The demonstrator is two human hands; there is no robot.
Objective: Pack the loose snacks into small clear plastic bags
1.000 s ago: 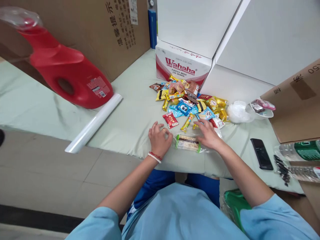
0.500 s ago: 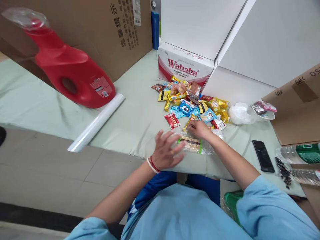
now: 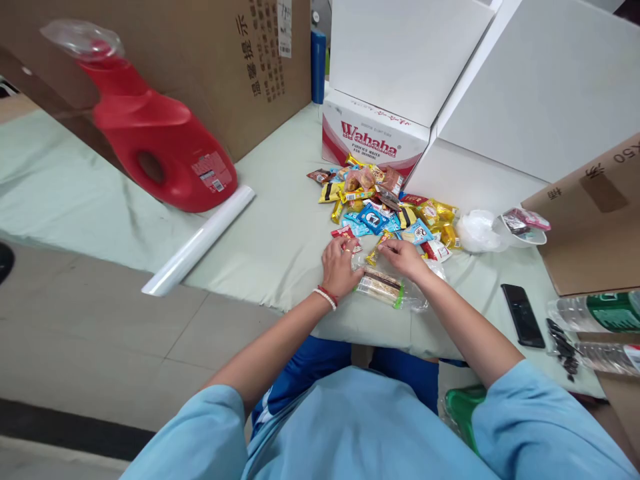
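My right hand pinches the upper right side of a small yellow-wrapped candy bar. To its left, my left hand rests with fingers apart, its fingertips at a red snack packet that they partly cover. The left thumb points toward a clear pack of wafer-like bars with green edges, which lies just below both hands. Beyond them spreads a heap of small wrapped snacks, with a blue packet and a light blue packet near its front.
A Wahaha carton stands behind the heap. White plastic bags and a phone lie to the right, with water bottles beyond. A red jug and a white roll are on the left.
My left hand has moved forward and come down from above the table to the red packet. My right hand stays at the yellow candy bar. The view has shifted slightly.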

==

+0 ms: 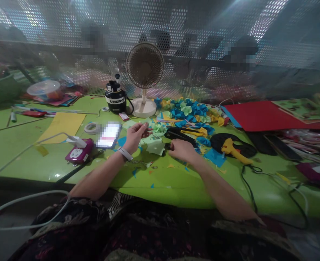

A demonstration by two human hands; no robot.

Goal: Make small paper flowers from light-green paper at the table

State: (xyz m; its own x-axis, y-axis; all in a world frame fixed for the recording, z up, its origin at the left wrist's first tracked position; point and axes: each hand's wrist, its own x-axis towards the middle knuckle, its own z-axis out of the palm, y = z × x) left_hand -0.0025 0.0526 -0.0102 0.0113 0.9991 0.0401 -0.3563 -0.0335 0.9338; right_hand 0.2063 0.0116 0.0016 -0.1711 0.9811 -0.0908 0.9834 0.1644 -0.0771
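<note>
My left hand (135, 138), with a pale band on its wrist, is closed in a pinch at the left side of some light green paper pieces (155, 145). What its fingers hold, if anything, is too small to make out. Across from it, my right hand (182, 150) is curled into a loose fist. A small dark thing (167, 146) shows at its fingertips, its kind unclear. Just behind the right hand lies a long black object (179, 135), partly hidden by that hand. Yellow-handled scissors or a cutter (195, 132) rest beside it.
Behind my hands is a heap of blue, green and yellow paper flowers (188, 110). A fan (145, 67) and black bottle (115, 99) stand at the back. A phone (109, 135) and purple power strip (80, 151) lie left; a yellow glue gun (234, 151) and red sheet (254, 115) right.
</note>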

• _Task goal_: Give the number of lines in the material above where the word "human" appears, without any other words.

• _Completed task_: 2